__What to do__. Your answer should consist of the lines in the data below that contain "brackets".
--- Dataset excerpts Enclosed Below ---
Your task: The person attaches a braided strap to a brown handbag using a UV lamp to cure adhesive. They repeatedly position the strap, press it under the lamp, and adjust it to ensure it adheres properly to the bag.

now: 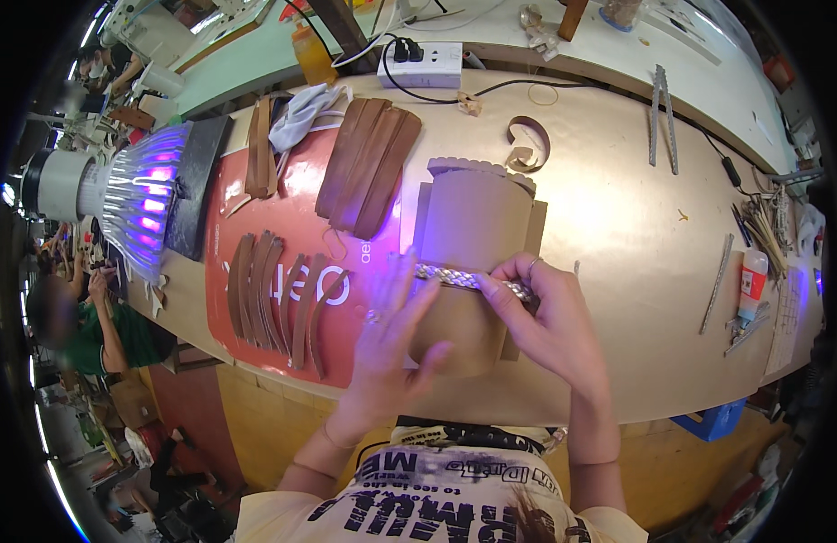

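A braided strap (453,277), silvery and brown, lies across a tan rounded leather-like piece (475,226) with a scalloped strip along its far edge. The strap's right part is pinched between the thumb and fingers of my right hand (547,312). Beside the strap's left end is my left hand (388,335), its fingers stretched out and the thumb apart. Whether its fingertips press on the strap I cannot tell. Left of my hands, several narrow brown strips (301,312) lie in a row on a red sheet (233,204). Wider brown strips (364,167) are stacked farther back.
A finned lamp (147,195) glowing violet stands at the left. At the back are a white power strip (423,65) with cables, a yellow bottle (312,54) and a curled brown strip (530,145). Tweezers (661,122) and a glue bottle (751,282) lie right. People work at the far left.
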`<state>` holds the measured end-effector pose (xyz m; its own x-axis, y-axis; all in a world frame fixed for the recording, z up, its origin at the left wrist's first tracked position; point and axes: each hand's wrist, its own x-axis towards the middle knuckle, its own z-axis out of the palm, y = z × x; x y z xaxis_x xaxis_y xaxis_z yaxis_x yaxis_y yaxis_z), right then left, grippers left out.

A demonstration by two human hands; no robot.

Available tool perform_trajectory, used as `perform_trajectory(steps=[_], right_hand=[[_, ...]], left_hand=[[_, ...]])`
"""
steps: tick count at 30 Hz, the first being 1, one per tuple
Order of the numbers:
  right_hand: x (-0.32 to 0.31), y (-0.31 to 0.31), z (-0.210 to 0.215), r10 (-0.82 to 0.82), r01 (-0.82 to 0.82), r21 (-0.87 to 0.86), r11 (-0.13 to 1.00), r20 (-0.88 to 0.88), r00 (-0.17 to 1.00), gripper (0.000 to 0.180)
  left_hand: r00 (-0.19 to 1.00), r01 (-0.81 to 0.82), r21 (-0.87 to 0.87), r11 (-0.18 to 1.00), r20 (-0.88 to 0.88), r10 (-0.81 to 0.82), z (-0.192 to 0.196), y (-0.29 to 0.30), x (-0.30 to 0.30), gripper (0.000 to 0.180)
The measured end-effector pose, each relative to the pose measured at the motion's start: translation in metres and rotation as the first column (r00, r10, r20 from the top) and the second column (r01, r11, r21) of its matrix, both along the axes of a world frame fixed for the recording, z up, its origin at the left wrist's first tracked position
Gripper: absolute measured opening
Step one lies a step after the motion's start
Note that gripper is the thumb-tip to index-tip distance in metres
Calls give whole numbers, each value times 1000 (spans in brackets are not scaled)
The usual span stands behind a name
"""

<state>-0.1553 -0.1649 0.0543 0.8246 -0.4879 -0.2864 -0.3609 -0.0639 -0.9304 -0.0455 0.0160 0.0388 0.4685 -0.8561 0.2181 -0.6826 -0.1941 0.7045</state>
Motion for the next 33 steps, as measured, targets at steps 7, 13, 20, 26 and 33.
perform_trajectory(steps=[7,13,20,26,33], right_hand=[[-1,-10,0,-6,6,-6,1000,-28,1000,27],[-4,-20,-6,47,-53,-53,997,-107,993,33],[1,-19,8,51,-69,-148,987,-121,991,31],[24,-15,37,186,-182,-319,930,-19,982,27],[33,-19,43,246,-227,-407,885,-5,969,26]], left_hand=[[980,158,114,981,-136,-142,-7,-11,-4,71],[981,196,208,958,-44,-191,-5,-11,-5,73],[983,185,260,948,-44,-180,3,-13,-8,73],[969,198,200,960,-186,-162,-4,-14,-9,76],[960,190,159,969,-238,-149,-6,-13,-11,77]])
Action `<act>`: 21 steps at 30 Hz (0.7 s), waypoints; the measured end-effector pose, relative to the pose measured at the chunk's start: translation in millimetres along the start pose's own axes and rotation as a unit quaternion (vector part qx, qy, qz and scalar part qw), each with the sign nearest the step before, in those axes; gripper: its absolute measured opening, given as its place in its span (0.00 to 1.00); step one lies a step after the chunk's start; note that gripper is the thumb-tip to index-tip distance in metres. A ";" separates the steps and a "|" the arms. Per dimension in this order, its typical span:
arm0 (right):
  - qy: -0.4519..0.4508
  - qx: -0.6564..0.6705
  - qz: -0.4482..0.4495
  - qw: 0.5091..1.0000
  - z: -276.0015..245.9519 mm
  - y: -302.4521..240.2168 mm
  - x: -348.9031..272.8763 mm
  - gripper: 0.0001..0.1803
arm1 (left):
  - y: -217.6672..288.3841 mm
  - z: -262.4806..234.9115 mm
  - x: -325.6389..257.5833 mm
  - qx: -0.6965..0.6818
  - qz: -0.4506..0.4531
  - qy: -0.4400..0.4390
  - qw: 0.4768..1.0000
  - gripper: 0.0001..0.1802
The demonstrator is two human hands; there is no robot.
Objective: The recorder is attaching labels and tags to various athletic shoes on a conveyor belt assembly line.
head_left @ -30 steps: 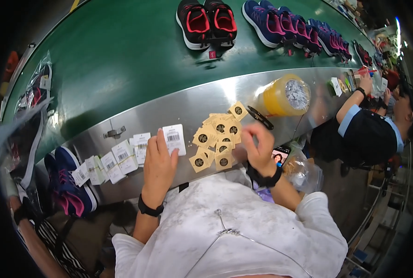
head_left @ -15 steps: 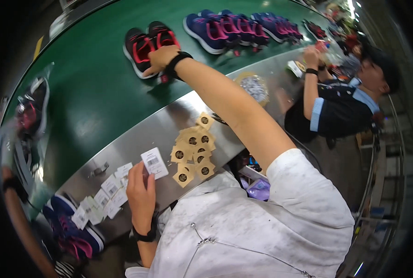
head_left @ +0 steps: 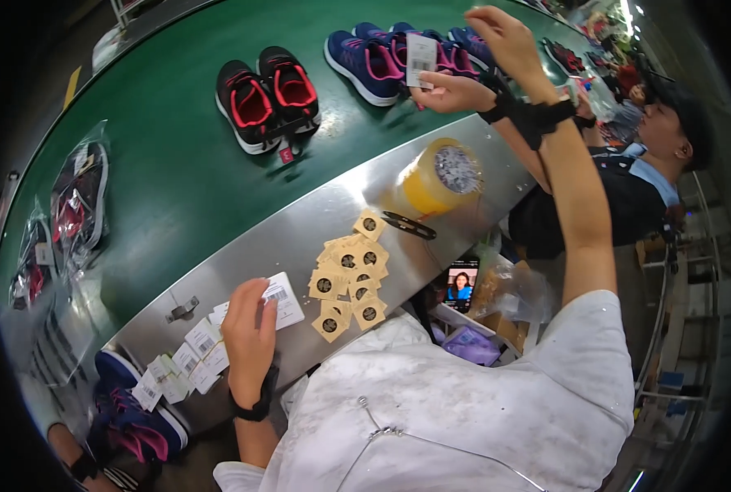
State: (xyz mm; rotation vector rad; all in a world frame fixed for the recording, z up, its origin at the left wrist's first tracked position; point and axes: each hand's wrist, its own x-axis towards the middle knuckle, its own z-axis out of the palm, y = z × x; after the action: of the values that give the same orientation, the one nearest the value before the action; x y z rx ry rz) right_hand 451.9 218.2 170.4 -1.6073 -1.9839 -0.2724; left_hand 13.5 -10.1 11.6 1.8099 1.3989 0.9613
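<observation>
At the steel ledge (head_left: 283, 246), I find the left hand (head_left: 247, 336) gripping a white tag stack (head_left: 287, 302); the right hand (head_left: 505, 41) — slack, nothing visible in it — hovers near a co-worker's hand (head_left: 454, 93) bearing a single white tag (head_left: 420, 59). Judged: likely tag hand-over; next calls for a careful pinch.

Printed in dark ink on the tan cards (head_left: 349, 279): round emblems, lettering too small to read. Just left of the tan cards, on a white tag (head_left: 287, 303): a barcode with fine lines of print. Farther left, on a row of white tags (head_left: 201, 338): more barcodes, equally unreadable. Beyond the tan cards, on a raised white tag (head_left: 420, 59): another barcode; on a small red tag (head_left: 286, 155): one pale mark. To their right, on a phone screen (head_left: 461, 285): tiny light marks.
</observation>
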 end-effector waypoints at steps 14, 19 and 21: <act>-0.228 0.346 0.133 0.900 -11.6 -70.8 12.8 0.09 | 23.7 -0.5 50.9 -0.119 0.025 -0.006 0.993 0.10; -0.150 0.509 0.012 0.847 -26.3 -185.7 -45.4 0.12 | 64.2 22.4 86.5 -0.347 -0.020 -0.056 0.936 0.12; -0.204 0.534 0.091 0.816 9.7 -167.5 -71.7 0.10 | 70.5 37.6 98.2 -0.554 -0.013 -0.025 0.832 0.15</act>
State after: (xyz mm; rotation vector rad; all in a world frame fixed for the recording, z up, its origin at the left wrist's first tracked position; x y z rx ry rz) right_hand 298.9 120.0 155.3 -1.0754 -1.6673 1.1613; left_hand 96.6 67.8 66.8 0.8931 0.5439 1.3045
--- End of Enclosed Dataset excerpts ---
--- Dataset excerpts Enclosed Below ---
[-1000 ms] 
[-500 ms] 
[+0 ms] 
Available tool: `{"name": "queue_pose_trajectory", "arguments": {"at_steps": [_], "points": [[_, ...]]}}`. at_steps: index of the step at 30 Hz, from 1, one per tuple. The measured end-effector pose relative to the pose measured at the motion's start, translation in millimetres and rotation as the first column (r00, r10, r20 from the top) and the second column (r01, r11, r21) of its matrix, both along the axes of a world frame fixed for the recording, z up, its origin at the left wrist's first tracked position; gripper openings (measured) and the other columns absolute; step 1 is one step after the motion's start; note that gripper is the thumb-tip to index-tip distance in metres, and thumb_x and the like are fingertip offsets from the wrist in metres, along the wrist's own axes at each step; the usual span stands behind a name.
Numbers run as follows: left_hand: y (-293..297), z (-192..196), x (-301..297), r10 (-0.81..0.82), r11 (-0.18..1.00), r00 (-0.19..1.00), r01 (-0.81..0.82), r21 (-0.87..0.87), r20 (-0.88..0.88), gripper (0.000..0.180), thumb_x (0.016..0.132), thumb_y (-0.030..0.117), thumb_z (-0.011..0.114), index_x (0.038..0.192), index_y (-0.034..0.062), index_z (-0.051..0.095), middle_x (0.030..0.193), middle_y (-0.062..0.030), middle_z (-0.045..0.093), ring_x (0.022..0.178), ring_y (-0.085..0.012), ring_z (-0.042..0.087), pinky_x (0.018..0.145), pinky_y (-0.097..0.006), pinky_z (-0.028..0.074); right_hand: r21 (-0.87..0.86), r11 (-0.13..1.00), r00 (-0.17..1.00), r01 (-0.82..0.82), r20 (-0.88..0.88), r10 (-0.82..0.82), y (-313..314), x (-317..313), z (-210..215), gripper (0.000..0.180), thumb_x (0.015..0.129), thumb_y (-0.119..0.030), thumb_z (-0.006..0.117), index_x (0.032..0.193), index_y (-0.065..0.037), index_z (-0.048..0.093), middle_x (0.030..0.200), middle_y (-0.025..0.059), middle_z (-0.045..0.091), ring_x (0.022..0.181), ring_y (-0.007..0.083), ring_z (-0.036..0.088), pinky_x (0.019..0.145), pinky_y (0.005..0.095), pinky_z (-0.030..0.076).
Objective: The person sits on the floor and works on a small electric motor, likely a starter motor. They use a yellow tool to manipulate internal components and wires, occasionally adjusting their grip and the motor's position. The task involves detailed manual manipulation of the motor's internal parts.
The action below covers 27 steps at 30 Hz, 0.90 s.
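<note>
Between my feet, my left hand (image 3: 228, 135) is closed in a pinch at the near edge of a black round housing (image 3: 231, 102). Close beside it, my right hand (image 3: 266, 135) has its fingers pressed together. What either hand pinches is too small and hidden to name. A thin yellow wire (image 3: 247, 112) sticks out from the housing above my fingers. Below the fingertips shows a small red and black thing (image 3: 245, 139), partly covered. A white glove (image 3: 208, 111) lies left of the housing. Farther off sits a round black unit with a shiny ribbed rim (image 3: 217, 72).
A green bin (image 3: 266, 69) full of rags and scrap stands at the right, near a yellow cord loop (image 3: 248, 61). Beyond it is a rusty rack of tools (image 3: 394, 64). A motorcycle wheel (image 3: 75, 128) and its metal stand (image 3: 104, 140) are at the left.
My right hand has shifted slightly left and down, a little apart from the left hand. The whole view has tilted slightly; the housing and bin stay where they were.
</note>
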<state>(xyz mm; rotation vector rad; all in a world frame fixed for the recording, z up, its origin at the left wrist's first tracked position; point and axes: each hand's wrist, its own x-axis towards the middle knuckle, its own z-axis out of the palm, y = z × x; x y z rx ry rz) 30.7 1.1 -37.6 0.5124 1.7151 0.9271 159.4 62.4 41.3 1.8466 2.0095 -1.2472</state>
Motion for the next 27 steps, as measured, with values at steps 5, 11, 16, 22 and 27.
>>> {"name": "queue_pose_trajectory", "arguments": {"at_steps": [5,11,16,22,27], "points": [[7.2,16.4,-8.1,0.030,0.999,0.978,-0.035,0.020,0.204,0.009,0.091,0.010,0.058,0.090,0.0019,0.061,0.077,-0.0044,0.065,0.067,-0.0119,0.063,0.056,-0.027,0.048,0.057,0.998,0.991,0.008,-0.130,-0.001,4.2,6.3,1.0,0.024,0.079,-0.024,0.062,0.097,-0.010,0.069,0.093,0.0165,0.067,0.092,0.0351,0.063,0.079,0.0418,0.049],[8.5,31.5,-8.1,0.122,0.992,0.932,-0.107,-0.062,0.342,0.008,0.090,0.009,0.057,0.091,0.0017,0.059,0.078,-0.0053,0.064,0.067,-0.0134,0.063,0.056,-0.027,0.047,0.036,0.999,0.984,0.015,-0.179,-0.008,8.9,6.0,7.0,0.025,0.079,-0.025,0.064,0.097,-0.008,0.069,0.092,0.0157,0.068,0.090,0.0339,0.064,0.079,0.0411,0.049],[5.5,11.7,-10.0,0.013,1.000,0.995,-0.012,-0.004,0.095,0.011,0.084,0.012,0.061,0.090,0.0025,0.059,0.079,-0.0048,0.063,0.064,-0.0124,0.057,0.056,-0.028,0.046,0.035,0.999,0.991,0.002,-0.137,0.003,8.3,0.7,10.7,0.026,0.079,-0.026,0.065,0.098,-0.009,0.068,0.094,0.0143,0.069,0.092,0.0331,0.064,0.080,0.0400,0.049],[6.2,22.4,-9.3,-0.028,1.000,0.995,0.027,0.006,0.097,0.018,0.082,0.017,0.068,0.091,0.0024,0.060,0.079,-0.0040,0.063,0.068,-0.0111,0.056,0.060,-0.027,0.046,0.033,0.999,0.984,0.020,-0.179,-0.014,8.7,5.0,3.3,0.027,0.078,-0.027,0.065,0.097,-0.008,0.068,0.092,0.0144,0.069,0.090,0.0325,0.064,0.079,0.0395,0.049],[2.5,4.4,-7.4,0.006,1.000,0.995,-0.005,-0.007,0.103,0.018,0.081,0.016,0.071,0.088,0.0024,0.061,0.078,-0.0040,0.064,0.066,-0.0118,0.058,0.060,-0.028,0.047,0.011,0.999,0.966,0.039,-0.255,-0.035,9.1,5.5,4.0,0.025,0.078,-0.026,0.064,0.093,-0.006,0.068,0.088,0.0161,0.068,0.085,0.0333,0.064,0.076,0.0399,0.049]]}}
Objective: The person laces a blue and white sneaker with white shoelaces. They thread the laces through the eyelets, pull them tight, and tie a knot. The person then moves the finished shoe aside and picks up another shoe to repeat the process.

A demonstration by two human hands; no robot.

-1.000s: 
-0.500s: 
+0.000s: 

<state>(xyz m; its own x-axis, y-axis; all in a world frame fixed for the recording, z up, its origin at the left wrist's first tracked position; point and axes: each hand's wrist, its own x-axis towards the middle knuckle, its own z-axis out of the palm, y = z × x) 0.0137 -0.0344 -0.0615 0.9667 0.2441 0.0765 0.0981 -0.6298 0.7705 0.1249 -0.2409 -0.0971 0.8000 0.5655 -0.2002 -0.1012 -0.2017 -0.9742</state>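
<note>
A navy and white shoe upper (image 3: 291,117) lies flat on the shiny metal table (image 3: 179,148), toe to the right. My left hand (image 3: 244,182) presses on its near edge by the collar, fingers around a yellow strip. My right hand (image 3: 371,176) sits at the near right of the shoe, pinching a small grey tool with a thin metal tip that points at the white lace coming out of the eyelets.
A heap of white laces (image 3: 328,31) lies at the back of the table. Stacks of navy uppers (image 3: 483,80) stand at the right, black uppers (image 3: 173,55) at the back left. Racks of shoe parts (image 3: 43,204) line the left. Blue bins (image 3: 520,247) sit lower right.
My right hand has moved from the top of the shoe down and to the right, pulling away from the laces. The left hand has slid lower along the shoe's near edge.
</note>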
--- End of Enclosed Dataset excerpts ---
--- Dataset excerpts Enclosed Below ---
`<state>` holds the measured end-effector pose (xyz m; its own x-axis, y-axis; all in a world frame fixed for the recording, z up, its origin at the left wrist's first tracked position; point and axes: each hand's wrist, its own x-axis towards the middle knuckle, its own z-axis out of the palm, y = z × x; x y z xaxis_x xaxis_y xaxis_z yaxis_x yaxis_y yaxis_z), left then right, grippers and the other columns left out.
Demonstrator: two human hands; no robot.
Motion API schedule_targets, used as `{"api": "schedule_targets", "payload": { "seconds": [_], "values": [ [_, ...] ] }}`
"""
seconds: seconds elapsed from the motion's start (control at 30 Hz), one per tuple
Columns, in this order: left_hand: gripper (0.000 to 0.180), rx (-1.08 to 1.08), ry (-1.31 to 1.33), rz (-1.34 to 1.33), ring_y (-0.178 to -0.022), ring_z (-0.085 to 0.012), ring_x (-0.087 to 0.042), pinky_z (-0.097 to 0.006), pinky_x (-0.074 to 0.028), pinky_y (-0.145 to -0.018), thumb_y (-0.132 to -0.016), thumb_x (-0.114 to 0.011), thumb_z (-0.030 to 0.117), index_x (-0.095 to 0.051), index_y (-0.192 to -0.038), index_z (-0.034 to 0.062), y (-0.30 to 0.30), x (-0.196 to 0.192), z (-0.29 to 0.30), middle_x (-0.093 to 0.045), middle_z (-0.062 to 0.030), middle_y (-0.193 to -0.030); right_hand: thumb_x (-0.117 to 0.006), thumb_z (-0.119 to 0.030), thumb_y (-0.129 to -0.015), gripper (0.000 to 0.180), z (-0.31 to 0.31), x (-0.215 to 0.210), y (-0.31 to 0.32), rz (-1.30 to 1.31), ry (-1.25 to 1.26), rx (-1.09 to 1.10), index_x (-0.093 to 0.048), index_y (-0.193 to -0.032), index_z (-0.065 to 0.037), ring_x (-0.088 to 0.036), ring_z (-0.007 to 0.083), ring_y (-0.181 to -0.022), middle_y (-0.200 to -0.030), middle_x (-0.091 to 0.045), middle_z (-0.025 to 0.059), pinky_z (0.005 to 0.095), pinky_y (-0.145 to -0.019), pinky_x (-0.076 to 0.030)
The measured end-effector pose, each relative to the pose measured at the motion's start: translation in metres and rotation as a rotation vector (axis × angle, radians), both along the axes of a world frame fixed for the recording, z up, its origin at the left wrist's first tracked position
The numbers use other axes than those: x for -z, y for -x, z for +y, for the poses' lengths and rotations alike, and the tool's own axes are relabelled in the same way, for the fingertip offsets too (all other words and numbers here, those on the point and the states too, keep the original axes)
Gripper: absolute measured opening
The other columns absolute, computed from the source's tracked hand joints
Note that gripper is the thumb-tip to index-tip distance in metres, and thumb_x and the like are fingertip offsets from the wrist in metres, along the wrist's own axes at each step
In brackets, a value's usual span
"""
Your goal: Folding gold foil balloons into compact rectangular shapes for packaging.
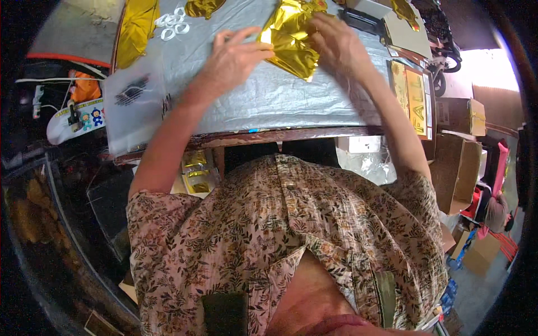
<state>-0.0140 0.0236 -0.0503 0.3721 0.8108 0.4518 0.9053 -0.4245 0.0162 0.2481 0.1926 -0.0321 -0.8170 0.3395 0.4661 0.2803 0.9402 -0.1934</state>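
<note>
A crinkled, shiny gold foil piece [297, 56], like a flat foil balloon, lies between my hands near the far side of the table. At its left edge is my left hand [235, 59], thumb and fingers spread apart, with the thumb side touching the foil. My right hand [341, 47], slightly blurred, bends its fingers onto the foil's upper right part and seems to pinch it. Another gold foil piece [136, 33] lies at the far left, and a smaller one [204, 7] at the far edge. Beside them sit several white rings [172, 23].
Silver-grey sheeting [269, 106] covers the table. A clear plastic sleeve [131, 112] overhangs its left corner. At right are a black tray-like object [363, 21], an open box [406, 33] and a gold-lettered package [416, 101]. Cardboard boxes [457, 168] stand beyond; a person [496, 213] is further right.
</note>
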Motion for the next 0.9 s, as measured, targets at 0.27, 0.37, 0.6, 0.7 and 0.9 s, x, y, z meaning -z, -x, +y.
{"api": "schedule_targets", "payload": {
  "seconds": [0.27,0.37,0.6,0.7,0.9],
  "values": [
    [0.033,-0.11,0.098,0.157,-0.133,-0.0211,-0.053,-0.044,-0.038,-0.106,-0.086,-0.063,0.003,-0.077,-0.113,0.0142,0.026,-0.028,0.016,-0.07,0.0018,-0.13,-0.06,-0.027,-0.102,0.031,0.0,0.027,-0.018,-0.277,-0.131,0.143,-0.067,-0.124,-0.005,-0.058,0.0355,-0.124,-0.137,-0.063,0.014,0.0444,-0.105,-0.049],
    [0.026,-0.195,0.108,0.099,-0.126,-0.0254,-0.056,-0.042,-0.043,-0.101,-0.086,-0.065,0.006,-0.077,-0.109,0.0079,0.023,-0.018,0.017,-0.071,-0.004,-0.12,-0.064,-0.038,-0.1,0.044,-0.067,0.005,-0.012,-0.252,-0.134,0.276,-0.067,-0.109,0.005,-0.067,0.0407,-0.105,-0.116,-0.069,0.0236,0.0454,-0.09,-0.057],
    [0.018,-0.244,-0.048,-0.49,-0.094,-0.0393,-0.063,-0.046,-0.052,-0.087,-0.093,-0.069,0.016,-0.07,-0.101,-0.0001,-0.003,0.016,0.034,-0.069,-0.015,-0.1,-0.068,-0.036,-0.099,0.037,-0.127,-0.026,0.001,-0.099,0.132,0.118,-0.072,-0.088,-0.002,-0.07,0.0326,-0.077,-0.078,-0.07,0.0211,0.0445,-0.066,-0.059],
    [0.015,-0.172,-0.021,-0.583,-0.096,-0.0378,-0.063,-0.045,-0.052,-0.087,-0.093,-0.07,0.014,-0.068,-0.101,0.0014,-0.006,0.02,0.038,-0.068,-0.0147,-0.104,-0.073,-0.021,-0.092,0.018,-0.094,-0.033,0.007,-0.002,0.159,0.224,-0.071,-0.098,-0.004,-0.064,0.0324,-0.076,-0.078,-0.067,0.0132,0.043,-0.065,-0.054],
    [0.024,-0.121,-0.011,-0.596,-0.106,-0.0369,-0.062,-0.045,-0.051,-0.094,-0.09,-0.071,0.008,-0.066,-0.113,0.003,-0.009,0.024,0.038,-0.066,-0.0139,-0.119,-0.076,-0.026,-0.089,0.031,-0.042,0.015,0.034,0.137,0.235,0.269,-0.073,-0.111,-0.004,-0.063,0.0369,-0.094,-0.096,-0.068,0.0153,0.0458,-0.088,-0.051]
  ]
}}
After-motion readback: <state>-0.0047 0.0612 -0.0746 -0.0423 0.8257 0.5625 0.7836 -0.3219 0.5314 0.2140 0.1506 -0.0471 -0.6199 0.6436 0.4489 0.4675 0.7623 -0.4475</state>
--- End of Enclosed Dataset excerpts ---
__Answer box__.
Calls give whole numbers, each value times 1000 (spans in brackets are not scaled)
In brackets, a value's usual span

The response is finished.